Data in this exercise —
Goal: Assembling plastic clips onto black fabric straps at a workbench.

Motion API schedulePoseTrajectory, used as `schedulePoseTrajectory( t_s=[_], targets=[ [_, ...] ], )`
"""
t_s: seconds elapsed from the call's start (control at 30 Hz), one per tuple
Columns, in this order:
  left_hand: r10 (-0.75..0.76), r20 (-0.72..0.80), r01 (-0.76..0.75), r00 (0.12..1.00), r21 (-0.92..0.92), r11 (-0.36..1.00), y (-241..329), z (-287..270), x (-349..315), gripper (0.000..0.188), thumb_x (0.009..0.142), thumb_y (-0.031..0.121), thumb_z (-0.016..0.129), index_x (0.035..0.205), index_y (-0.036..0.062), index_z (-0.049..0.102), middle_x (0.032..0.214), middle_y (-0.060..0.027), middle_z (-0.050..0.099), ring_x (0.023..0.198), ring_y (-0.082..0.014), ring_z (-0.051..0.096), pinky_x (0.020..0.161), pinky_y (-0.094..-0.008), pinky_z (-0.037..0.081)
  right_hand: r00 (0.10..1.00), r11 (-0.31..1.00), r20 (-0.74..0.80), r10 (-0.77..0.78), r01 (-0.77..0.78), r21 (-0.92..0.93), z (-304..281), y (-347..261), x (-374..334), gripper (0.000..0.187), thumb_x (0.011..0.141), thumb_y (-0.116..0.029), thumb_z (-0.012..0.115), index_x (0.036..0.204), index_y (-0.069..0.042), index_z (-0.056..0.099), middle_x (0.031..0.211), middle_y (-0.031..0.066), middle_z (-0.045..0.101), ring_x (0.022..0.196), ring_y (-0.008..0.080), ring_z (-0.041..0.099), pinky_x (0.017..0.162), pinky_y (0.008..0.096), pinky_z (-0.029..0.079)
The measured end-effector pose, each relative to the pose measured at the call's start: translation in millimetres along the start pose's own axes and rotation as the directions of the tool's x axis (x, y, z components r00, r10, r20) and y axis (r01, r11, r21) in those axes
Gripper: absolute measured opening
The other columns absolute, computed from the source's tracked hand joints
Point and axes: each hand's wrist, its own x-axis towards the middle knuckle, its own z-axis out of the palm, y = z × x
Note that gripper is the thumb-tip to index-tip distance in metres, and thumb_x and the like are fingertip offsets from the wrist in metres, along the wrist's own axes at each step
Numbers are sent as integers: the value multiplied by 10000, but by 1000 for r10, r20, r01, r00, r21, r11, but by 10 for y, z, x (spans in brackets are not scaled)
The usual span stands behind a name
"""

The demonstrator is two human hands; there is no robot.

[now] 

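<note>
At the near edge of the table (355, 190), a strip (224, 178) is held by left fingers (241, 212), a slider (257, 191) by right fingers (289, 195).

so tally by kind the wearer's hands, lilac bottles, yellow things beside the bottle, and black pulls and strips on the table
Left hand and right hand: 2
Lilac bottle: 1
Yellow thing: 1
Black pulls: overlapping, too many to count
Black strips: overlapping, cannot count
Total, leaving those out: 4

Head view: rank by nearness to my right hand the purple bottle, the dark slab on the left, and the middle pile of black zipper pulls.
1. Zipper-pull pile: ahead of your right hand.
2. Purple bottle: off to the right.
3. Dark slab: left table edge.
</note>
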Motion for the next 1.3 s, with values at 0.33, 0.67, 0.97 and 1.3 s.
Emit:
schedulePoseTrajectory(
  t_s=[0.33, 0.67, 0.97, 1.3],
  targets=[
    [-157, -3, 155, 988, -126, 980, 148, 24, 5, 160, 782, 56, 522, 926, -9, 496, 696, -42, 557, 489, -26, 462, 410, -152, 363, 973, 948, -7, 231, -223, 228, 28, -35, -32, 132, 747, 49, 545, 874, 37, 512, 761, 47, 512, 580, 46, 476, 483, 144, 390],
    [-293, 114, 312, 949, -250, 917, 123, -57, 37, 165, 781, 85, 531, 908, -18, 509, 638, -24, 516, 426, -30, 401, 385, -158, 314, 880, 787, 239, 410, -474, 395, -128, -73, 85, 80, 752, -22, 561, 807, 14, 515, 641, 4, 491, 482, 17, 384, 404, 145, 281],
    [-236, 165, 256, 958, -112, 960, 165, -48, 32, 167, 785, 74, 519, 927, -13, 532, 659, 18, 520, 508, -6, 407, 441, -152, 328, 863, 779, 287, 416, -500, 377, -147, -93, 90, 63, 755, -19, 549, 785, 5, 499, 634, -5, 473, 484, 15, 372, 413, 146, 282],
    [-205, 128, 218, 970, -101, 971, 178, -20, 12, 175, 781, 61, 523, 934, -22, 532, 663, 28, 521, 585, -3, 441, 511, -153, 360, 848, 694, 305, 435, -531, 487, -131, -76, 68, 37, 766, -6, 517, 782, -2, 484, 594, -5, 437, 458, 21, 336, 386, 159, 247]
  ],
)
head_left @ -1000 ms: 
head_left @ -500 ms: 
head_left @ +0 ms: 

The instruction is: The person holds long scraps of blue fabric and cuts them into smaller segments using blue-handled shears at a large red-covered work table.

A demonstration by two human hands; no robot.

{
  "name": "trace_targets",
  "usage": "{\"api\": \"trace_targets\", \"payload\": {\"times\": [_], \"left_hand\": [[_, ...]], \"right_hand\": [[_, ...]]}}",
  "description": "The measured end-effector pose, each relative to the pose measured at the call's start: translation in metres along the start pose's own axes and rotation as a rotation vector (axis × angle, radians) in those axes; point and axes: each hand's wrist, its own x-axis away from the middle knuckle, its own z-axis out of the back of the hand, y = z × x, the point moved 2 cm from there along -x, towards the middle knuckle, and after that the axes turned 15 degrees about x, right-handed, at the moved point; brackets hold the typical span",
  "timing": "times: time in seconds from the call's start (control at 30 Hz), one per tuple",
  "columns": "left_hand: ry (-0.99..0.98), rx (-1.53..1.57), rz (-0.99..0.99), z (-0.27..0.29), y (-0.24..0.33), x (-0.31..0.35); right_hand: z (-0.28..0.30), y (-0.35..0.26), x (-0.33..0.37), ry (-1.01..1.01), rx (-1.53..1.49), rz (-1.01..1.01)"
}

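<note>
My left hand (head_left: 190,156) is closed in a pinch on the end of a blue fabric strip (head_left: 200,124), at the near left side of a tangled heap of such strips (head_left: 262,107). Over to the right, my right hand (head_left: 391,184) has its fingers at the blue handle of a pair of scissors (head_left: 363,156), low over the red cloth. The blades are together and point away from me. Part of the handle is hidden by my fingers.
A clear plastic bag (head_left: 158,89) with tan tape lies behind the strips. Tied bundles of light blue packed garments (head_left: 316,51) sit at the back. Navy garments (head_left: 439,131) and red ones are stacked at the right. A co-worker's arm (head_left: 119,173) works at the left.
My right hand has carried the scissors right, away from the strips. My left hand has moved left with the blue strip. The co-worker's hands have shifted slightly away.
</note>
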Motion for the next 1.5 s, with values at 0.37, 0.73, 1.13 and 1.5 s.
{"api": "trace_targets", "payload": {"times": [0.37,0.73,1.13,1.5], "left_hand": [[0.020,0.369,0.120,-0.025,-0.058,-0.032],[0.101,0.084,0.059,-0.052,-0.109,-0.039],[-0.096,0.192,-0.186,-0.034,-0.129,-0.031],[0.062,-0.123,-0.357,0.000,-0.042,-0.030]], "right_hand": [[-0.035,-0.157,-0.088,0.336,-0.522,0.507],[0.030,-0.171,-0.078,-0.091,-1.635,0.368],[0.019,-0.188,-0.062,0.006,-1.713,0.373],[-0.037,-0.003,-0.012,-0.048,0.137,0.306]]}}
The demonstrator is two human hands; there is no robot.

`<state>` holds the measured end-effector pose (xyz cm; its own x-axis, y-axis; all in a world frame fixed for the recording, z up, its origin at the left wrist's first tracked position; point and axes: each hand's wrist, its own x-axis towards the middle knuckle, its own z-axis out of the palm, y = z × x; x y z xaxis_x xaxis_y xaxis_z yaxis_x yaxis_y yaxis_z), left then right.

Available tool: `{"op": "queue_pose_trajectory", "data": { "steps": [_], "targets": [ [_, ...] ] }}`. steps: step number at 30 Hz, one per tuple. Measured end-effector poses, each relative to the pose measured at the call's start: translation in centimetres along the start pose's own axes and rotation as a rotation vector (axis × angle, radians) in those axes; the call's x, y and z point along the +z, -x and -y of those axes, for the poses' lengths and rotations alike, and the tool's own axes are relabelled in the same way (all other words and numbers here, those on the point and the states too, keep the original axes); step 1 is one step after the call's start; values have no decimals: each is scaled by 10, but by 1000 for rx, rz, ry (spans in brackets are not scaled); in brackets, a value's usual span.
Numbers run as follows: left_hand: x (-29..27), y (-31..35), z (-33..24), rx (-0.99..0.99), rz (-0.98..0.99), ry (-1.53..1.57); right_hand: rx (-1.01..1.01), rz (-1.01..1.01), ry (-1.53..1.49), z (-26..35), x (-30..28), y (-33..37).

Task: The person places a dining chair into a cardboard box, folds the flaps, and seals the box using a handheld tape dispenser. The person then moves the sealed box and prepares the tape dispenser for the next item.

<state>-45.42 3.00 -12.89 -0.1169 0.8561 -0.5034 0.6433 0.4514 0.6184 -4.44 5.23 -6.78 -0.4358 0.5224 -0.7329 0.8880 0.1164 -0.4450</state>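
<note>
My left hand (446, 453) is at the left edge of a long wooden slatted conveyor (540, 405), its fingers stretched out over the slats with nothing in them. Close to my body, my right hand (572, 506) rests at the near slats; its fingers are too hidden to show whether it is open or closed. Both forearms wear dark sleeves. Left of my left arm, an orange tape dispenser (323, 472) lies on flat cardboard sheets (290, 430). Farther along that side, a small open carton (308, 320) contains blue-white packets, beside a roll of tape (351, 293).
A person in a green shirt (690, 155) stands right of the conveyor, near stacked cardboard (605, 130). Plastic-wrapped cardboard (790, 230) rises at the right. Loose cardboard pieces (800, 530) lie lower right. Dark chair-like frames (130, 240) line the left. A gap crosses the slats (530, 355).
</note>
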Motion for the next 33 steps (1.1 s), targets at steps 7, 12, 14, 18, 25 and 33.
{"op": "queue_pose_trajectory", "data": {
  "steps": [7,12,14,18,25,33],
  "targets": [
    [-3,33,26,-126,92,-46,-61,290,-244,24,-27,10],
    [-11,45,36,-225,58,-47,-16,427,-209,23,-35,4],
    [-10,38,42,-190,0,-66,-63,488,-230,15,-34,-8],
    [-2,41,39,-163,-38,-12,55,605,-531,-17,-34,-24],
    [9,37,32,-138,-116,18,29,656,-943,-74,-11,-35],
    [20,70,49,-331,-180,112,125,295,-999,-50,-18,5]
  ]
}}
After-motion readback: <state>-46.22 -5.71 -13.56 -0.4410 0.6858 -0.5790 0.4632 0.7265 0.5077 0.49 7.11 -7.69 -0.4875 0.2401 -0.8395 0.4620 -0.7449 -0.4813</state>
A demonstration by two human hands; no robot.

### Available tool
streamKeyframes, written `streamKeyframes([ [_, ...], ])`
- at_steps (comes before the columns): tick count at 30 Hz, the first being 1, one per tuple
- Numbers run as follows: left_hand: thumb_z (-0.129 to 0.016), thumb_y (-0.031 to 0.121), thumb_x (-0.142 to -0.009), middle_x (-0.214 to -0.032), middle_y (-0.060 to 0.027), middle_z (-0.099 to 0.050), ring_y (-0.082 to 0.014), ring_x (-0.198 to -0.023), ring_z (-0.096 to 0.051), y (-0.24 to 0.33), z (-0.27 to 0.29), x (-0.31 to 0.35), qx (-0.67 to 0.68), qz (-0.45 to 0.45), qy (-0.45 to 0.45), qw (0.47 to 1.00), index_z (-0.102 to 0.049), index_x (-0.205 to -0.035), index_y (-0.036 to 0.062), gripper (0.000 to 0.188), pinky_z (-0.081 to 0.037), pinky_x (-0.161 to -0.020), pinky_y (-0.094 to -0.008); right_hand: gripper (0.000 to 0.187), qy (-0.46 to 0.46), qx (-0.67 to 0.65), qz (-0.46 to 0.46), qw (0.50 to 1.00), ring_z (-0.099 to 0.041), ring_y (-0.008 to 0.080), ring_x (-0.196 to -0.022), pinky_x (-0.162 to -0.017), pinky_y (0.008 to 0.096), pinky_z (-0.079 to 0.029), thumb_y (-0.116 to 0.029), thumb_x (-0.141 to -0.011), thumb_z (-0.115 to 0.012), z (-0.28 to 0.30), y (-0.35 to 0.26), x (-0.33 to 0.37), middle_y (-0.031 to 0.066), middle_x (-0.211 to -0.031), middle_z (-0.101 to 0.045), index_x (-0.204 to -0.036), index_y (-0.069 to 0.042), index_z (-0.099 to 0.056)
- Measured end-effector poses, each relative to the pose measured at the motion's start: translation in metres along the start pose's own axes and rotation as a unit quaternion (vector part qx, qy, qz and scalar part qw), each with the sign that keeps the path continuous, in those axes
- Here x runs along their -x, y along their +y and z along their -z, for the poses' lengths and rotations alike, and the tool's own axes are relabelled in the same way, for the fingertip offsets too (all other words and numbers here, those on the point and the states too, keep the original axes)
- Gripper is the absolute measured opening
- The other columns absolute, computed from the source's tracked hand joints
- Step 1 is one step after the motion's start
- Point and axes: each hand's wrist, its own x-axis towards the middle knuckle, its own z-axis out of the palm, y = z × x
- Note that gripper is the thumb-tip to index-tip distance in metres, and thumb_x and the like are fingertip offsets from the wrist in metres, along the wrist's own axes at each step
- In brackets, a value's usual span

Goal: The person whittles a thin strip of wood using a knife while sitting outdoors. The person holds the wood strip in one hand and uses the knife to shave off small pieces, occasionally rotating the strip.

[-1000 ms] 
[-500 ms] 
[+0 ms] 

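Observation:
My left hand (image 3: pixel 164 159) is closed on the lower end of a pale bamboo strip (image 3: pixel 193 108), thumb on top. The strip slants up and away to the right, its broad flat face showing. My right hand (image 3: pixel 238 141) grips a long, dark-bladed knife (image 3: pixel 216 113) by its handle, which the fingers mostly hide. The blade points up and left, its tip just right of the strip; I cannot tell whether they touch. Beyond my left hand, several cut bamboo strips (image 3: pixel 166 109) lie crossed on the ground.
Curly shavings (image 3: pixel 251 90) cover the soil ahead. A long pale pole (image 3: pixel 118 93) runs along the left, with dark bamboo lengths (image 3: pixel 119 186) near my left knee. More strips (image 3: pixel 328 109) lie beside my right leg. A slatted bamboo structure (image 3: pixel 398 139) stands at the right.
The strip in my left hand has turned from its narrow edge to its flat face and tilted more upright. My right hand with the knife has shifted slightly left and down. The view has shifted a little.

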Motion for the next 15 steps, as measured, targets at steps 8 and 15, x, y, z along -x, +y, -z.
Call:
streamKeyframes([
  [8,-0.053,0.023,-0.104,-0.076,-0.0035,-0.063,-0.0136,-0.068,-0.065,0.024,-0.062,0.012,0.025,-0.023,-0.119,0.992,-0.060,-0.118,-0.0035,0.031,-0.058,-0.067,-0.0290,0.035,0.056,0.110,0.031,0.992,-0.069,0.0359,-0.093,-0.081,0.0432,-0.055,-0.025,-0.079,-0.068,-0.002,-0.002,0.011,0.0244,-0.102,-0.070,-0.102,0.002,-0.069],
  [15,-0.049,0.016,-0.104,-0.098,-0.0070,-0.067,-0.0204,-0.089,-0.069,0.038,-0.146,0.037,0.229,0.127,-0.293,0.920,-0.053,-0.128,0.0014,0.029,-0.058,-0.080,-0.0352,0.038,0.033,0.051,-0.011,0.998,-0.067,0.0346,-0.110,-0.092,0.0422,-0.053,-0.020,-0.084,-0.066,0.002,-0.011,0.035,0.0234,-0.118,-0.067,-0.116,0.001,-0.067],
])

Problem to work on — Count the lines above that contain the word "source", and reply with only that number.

Result below — 2